The way she’d vowed she would never hide again.
Swallowing the bitter taste of defeat, she hobbled toward the scattered items. She hoped they’d left her medicine bag intact. If she was going to escape, she needed to deaden the agony in her leg and the multitude of other aches and pains flaring across every particle of her body.
And slip something into the Gaul’s waterskin. Something to incapacitate him so she could take his horse, equip herself with weapons and find the rebels.
With a smothered groan she sank to her knees and began to gather her things. She heard the Gaul mutter an oath and stamp toward her. “Here.” He thrust one of her gowns into her arms. “You’ll have to forgo tending your wounds until we stop for the night.”
Instantly she became aware of her exposed back, and heat rushed through her at the way she’d allowed him unfettered access to gloat over her battered flesh. She slung him a resentful glare but he missed it because he was snatching up her possessions from the ground as if they were a personal affront to his existence.

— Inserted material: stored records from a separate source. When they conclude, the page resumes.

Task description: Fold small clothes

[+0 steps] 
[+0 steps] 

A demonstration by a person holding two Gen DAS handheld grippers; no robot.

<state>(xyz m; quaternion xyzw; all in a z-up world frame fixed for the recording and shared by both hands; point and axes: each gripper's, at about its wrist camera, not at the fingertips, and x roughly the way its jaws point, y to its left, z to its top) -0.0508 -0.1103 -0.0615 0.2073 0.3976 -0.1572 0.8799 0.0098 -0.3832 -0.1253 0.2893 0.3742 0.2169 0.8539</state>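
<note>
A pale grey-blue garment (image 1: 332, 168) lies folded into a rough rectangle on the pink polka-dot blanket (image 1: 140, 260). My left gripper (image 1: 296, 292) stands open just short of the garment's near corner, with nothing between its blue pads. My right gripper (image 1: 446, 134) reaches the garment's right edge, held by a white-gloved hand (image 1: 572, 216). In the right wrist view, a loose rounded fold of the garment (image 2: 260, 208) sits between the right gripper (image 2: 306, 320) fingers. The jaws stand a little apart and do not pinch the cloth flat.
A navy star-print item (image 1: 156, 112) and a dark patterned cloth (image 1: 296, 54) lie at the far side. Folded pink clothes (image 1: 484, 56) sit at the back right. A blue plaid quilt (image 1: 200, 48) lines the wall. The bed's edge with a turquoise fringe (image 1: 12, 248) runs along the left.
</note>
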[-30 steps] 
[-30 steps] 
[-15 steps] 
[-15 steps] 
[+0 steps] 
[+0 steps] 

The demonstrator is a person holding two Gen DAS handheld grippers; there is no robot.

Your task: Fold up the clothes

For a fleeting moment an odd warmth wormed through her sore heart at his apparent thoughtfulness. And then reality returned.
He wanted to hurry her along. So he could start his journey.
She shuffled around so her back faced him and gingerly tugged the ruined gown from her shoulders before pulling the new one over her head. Curse the gods, her limbs were stiffening at an alarming rate. She’d have to poison him quickly, before they even left this forest, so she could find safety to rest before fatigue overwhelmed her.